Cameron Little
- Born: Cameron Little 31 August 1968 (age 57) Glasgow, Scotland
- Height: 175 cm (5 ft 9 in)
- Weight: 76 kg (12 st 0 lb)
- School: High School of Glasgow

Rugby union career
- Position: Fly-half

Amateur team(s)
- Years: Team / Apps / (Points)
- Glasgow High Kelvinside
- –: Glasgow Hawks
- –: Glasgow High Kelvinside

Senior career
- Years: Team / Apps / (Points)
- 1996-99: Glasgow Warriors / 6 / (15)

Provincial / State sides
- Years: Team / Apps / (Points)
- Glasgow District

National sevens team
- Years: Team /  / Comps
- Scotland 7s

Coaching career
- Years: Team
- Glasgow Hawks
- 2014-: Glasgow High Kelvinside

= Cameron Little =

Scottish rugby union player (born 1968)

Cameron Little (born 31 August 1968) is a Scottish rugby union former player and now coach. A Scotland Sevens internationalist, he played for the amateur Glasgow District side and after professionalism played for Glasgow Rugby, now named the Glasgow Warriors.

==Rugby Union career==

===Amateur career===

At amateur level Little started out with Glasgow High Kelvinside after leaving school. When they formed Glasgow Hawks on their merger with Glasgow Academicals he then played for Hawks. When GHK started again as a separate entity Little again turned out for Glasgow High Kelvinside.

===Professional and provincial career===

Little played for Glasgow Warriors in both the Heineken Cup and the European Challenge Cup.

He was to later offer this perspective on turning professional for Glasgow Warriors in the nineties: "I was 29 when I turned pro, and I loved it," Little recalls. "It was a real dream, but also done in the knowledge that it would be only for two or three years, and I could put my job on hold. It taught me self-discipline because it can be pretty boring. It would have been very easy to go home in the afternoon and fall asleep. It’s not as if you are earning big money like a Rangers or a Celtic player and can go shopping in Princes Square all afternoon.
"The powers-that-be now have to learn that players can’t be left to their own devices. But it was a great experience, and great fun, although I would have liked to have played a bit more. Fraser Stott kept me on the bench most of the time, though. He was a feisty character, and tended to rub people up the wrong way. But pro rugby suited him, because he was very dedicated.
"Weights? I never touched them until I became a pro. We used to train at the David Lloyd Centre in Renfrew during the day with all the housewives, but there was a lot of looking around and not much work being done. So they transported us to the Palace of Arts, in Bellahouston, where it was real basic stuff with power lifters sweating over these enormous weights, and shouting and screaming while we cowered in the corner. Guys like Gordon Bulloch would get stuck in; Fraser and I would spend a lot of time stretching."

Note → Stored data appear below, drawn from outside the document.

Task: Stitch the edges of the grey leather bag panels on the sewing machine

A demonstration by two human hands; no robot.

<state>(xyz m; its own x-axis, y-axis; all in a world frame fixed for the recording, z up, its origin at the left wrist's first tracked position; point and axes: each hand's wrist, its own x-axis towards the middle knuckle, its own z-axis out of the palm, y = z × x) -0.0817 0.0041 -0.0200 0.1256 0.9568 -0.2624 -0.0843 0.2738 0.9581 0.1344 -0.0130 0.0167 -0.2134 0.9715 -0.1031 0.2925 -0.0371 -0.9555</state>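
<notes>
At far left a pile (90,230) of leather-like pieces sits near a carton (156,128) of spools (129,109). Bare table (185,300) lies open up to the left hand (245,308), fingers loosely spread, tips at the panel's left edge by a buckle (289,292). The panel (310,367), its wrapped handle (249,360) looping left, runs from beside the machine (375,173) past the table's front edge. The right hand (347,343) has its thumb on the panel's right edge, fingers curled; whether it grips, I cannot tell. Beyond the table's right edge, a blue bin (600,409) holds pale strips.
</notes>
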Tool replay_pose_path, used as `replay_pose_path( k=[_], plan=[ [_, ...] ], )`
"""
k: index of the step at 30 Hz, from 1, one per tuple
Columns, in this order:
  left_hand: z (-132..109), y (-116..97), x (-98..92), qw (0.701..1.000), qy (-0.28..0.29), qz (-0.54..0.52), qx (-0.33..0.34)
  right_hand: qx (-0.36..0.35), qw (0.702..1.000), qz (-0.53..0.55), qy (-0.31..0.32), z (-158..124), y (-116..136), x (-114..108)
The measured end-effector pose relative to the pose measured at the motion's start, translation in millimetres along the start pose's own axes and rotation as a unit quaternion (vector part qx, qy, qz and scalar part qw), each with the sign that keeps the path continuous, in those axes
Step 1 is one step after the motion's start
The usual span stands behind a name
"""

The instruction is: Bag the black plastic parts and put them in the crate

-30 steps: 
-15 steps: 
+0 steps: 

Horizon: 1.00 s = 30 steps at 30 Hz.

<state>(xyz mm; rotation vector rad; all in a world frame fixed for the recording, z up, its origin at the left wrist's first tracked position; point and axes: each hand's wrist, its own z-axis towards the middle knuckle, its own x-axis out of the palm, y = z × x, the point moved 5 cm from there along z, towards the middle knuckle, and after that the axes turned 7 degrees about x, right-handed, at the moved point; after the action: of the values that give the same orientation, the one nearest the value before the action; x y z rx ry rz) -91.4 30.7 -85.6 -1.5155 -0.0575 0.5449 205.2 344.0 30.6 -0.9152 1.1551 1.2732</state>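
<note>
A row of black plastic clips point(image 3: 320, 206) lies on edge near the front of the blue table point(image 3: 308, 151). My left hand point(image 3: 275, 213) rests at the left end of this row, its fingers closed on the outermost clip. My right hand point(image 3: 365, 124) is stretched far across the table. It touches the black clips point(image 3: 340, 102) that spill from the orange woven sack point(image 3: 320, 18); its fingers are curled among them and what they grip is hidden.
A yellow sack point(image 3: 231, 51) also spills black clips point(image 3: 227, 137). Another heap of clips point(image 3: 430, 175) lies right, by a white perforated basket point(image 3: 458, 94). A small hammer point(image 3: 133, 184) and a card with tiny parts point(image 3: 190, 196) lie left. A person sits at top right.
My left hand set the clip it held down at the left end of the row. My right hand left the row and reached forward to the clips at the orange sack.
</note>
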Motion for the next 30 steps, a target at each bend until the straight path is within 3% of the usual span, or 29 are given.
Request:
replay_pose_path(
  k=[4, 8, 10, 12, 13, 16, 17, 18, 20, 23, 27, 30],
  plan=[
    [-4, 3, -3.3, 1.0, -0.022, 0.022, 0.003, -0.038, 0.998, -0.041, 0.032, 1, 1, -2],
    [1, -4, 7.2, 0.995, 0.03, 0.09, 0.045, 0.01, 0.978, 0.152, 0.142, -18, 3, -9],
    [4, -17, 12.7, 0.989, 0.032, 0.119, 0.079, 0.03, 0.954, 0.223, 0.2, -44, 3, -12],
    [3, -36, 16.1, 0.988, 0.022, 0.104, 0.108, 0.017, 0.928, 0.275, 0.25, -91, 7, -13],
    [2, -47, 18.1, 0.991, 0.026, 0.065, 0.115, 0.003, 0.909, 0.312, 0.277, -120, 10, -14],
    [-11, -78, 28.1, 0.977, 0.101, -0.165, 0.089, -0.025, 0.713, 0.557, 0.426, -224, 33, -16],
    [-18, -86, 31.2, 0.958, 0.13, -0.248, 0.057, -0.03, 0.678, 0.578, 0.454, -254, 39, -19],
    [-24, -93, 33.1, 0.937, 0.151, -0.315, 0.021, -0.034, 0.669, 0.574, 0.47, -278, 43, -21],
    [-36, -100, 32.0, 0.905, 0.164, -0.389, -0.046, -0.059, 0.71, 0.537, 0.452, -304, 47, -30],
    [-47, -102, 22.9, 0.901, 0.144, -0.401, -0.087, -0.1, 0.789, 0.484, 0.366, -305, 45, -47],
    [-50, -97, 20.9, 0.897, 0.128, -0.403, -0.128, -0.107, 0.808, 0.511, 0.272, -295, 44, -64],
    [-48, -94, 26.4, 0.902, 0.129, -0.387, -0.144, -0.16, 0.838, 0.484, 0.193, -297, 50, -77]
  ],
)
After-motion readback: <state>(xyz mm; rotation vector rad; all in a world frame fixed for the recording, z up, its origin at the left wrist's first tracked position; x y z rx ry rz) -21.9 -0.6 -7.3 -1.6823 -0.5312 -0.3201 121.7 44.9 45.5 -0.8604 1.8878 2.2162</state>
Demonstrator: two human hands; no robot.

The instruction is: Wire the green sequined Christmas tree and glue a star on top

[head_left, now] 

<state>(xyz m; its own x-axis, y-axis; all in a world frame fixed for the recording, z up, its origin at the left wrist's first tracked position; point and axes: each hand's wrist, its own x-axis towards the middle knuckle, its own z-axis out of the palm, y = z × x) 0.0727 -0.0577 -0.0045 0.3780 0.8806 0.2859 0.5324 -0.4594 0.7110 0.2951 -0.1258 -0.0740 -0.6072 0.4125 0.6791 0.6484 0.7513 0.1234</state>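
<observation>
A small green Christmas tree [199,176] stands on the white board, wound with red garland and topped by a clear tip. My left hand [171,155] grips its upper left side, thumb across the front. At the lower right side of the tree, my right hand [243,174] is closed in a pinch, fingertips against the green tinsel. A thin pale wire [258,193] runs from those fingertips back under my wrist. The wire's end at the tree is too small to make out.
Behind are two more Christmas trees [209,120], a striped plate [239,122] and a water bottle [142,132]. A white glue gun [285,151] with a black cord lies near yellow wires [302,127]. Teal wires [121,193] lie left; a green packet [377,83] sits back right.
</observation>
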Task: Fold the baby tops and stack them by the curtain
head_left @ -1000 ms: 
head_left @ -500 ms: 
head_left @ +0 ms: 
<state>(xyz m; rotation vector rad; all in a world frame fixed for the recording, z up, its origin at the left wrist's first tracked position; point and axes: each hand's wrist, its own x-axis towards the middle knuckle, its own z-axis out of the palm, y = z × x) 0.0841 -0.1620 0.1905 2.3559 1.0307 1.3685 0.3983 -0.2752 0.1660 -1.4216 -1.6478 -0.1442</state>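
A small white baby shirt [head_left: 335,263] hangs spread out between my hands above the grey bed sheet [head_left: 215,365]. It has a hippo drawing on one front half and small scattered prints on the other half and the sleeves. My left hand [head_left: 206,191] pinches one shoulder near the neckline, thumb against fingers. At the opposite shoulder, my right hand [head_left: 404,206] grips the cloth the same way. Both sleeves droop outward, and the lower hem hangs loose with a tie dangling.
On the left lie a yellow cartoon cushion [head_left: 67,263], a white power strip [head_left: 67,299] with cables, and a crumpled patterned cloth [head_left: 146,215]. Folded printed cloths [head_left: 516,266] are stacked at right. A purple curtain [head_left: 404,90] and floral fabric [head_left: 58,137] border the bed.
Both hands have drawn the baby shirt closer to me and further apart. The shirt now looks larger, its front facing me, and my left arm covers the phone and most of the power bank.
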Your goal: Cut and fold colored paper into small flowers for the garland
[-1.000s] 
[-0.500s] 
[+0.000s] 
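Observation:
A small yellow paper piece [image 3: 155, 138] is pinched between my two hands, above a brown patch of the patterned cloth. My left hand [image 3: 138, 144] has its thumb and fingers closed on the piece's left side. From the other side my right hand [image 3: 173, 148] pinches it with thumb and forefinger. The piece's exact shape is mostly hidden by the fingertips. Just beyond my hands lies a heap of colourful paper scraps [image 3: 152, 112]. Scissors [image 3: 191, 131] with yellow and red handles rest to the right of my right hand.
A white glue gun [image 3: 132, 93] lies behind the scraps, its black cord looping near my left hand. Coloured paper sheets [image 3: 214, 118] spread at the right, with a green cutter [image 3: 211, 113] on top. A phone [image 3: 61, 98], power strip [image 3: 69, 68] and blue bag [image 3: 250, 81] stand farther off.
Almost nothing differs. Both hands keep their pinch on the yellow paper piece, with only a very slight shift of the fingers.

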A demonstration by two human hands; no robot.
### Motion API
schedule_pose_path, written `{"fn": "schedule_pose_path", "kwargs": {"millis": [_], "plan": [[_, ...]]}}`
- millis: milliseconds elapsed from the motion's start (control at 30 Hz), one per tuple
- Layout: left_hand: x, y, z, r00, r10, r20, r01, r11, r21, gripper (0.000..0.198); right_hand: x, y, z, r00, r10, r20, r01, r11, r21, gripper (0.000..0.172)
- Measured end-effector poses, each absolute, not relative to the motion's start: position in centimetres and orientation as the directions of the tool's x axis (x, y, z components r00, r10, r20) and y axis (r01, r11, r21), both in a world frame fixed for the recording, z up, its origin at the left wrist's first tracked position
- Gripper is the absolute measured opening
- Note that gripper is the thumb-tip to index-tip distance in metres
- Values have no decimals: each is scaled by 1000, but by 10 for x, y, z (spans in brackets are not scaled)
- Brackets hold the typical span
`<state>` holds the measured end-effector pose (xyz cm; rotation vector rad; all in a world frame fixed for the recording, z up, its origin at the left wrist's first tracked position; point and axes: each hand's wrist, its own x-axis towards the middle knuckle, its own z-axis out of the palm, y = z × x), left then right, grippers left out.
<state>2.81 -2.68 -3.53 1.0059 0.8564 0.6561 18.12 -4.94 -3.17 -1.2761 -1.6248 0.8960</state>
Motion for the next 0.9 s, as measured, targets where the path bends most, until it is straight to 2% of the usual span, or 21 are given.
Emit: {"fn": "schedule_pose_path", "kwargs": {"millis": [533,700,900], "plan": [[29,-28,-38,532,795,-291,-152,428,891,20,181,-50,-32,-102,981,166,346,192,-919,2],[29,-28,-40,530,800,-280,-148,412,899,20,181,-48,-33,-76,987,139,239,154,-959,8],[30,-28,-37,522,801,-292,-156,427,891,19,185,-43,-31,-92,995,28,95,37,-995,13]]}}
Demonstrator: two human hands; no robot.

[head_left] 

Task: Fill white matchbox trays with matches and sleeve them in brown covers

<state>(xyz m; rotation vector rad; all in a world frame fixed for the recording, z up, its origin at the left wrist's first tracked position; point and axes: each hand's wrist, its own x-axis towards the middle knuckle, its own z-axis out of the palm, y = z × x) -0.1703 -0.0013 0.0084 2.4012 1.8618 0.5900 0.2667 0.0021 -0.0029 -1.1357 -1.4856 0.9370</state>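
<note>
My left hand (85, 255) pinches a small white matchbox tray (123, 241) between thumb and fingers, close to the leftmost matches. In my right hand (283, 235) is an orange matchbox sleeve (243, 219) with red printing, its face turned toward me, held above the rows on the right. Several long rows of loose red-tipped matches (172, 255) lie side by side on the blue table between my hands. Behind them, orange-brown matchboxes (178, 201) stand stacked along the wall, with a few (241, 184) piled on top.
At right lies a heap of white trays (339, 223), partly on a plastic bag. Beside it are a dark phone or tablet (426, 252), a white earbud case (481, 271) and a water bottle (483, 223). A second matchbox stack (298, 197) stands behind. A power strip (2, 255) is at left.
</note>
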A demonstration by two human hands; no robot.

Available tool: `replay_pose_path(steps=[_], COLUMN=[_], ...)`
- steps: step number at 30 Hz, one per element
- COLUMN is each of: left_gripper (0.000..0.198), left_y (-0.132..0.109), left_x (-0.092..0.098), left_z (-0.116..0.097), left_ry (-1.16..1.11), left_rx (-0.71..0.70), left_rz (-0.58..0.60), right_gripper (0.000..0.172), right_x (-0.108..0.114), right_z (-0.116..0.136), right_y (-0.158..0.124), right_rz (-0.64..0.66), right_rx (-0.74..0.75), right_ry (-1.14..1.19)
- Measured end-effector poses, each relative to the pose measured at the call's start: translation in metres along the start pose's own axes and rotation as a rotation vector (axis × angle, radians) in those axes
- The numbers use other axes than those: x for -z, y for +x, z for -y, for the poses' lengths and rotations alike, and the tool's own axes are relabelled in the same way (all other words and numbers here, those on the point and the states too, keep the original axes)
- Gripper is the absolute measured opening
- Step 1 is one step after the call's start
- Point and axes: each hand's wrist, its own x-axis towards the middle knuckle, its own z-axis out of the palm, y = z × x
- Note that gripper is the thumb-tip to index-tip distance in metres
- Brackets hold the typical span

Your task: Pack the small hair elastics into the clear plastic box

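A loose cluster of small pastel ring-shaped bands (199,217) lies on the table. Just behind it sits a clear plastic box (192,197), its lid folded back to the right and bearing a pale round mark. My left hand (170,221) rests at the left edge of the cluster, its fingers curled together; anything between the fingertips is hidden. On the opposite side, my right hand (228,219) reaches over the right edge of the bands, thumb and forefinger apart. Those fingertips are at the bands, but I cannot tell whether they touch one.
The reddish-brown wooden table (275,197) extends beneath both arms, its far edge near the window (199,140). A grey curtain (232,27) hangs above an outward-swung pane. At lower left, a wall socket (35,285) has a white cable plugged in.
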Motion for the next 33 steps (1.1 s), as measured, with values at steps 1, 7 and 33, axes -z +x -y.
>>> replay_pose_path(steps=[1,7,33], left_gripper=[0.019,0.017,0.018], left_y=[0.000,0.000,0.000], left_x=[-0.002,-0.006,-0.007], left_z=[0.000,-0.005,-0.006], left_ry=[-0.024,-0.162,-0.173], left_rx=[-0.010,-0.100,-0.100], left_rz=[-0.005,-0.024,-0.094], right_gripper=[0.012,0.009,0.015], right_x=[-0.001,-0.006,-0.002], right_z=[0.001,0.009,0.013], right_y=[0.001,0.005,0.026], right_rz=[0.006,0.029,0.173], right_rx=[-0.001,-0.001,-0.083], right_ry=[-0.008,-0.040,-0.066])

As the replacement scrum half named for Warriors first match as a professional team - against Newbridge in the European Challenge Cup - Little has the distinction of being given Glasgow Warrior No. 16 for the provincial side.

After returning to amateur rugby he was again picked for the amateur Glasgow District side in a match against Edinburgh District.

===International career===

Little captained the cup-winning Scotland Sevens side in the Cayman Islands Sevens tournament of 2001. The Scottish side seemed to enjoy their win somewhat: according to reports, $3,000 of the $10,000 first place award was spent at the post-match festivities.

===Coaching career===

Little also moved into coaching first with Glasgow Hawks and then with Glasgow High Kelvinside.

==Business career==

In 2005 he became a management consultant with Marsh & McLennan Companies. Then in 2007, he moved into the insurance industry with Aon as a business development consultant. From 2011 he moved to become the Head of Insurance and Risk at Scottish Power.

==Charity work==

He has been involved in charity work for the Scottish Spina Bifida Association.